正常およびtetragastrin刺激後のラット胃壁細胞の走査および透過電子顕微鏡的研究

Parietal cells in the rat gastric mucosa fractured by freeze cracking method under conditions of the control state and tetragastrin stimulation were observed by field emission scanning electron microscopy. The structures thus revealed were compared with those by transmission electron microscopy. 1) In the fractured cytoplasm, intracellular canaliculi lined by numerous microvilli invaginated deeply towards the basal cytoplasm. Typically, microvilli had a club-like structure about 0.6μ in length and 0.2μ in thickness with a bulbous tip and slightly narrowed base. Most of the tops of the microvilli tended to grow up the direction of the canaliculi to the gland lumen, sometimes appearing bent or twisted. Intracellular canaliculi and microvilli differed in shape and size during secretory cycle. 2) Tubulovesicles appeared as many small holes of about 0.05μ in diameter and distributed predominantly in the apical or pericanalicular cytoplasm. Some tubulovesicles directly opened into the secretory canaliculi. Occasionally, tiny microvilli appeared in tubulovesicles. 3) Thirty minutes after tetragastrin stimulation the tubulovesicles increased in size and in number, the small microvilli were more frequently found.
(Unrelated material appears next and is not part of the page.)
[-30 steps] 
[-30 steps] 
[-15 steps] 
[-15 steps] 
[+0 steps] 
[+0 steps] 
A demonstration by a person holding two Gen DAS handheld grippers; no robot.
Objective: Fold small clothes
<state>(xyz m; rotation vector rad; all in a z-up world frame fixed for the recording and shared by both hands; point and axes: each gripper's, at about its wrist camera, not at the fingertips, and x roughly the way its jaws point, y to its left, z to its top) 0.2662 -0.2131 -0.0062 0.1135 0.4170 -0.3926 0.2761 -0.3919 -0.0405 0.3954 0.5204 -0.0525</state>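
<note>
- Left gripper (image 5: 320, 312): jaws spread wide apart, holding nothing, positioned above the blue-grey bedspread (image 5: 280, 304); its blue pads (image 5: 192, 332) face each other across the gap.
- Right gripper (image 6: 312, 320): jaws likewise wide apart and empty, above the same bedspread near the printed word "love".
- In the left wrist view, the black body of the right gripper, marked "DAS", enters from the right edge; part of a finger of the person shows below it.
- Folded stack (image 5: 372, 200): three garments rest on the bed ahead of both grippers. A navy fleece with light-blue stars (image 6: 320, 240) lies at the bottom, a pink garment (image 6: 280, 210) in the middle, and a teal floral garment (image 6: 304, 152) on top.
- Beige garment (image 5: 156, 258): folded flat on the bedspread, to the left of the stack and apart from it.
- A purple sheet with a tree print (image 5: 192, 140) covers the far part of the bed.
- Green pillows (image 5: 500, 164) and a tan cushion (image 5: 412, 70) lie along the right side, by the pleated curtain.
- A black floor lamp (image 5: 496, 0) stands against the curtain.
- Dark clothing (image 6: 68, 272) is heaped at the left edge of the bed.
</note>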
Furthermore, a close approximation of the membranes between adjacent tubulovesicles occurred and a 5-layered diaphragm was formed by the fusion of the membranes and changed to a 3-layered diaphragm as the result of the successive elimination of the fused 5-layered diaphragm. In a similar procedure, the membrane of a tubulovesicle apparently fused to that of the secretory canaliculi, and then the depletion of the fused membrane seemed to occur. Tubulovesicles were thus believed to open into the secretory canaliculi and to contribute to the formation of new microvilli. 4) In conclusion, in the stimulated state some amount of the membrane of tubulovesicles was transformed to the membrane of the microvilli in the secretory canaliculi. Consequently, the membrane of tubulovesicles would be preserved as the membrane of the secretory canaliculi, although some of them are believed to disappeare in the process of the depletion of fused membrane. Possibly after cessation acid secretion, the microvilli membrane would be retrieved to the tubulovesicles, but further investigation would be necessary to demonstrate this process.